Of course, the Bible is supposed to obligate the reader. 

ii) If the action in Eden is "not literal description of what happened in some geographical location during some datable time period past," is there any reason to assume the call of Abraham (Gen 12) or the call of Moses (Exod 3) is a "literal description of what happened in some geographical location during some datable time period past"?

To ask if the Tempter is a literal serpent is akin to asking if the bronze serpent is a literal snake. Or the Uraeus in Pharaoh's crown. No. But the bronze serpent wasn't just a metaphor. It was a physical symbol, standing for something else. Same thing with the Uraeus. A concrete representation. Objects that occupy real time and real space. 

iii) So Kierkegaard and Niebuhr think the serpent represents the tension between finitude and freedom. Who cares? What reason is there to think that's how the narrator understood the serpent?  

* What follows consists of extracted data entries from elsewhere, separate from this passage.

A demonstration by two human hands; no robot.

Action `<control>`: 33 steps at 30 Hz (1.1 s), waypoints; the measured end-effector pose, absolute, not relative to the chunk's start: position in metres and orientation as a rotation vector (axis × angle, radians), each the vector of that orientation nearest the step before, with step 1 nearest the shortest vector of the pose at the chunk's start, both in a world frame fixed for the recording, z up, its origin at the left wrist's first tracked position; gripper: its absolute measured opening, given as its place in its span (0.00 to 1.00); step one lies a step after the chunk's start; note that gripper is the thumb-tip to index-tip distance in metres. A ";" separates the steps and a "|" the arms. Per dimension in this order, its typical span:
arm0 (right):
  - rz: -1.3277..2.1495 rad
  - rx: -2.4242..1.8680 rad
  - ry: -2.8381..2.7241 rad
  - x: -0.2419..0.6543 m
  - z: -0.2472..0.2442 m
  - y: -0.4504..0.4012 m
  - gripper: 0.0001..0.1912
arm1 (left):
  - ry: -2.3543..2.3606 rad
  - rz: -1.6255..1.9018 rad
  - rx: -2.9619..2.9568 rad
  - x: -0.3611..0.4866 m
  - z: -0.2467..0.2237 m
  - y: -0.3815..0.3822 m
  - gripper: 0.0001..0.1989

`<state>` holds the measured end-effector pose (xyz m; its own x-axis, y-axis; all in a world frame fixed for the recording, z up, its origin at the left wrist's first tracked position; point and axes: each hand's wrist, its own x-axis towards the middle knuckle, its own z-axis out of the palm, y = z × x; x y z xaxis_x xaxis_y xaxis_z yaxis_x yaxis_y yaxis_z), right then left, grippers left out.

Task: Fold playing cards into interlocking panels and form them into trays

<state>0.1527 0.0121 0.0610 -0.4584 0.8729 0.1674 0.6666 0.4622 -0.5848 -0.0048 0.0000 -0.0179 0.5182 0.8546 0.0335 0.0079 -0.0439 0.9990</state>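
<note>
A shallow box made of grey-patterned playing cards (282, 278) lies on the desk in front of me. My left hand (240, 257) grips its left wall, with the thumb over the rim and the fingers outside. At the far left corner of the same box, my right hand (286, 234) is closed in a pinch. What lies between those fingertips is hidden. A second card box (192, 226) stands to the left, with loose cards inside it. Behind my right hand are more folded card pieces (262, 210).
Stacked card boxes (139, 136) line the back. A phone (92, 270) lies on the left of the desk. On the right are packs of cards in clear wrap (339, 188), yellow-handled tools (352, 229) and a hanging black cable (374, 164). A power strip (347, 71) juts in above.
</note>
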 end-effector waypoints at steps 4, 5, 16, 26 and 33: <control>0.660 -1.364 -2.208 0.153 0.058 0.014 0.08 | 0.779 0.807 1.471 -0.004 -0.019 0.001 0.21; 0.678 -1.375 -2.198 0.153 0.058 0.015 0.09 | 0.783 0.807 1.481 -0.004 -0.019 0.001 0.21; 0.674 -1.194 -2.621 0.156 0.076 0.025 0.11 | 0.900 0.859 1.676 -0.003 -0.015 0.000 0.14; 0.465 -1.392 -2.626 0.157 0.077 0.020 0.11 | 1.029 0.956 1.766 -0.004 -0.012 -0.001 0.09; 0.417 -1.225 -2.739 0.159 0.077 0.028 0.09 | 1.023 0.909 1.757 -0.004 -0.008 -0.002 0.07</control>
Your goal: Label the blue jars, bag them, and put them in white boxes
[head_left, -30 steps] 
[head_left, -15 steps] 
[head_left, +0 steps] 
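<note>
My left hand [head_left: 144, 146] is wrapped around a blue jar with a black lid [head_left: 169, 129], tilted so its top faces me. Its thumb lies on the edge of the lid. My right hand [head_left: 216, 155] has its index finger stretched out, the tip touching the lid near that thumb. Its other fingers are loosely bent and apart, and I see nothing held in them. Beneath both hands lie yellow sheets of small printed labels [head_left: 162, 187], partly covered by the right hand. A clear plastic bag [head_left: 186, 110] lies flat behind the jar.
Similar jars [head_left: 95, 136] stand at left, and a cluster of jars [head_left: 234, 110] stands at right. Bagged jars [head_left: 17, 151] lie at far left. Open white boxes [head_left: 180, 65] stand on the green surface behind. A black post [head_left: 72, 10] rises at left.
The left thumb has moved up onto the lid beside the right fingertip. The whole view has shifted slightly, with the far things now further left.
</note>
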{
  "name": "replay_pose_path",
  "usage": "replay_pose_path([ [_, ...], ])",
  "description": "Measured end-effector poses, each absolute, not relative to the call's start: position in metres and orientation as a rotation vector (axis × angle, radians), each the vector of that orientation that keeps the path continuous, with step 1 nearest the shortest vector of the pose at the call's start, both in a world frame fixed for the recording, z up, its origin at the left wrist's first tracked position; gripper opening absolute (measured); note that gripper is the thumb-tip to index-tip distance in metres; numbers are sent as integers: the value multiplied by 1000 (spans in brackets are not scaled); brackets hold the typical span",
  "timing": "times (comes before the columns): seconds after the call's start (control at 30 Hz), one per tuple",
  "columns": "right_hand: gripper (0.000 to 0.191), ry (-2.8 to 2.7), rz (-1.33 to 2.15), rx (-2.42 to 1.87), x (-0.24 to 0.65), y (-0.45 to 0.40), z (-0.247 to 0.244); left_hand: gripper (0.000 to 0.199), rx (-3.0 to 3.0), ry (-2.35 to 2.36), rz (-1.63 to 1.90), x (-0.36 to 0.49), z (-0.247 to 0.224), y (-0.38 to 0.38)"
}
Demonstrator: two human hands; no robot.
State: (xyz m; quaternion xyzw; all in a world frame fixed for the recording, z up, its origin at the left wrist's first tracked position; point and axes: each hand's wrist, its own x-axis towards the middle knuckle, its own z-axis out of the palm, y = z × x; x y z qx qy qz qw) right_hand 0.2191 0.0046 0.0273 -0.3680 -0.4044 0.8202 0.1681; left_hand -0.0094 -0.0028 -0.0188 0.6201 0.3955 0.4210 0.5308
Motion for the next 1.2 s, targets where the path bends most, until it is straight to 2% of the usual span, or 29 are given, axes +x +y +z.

iv) Why does Olson think it's absurd to ask what kind of fruit the Edenic trees produced? It's useless to ask, in the sense that the account doesn't furnish that specific information. But why think that's a silly question to the narrator or the original audience?  

v) What Reformed theologians think Gen 2-3 is reducible to an Everyman parable? 

3 comments:

  1. I wonder if Olson questions whether Jesus was tempted to turn literal stones into literal bread or not.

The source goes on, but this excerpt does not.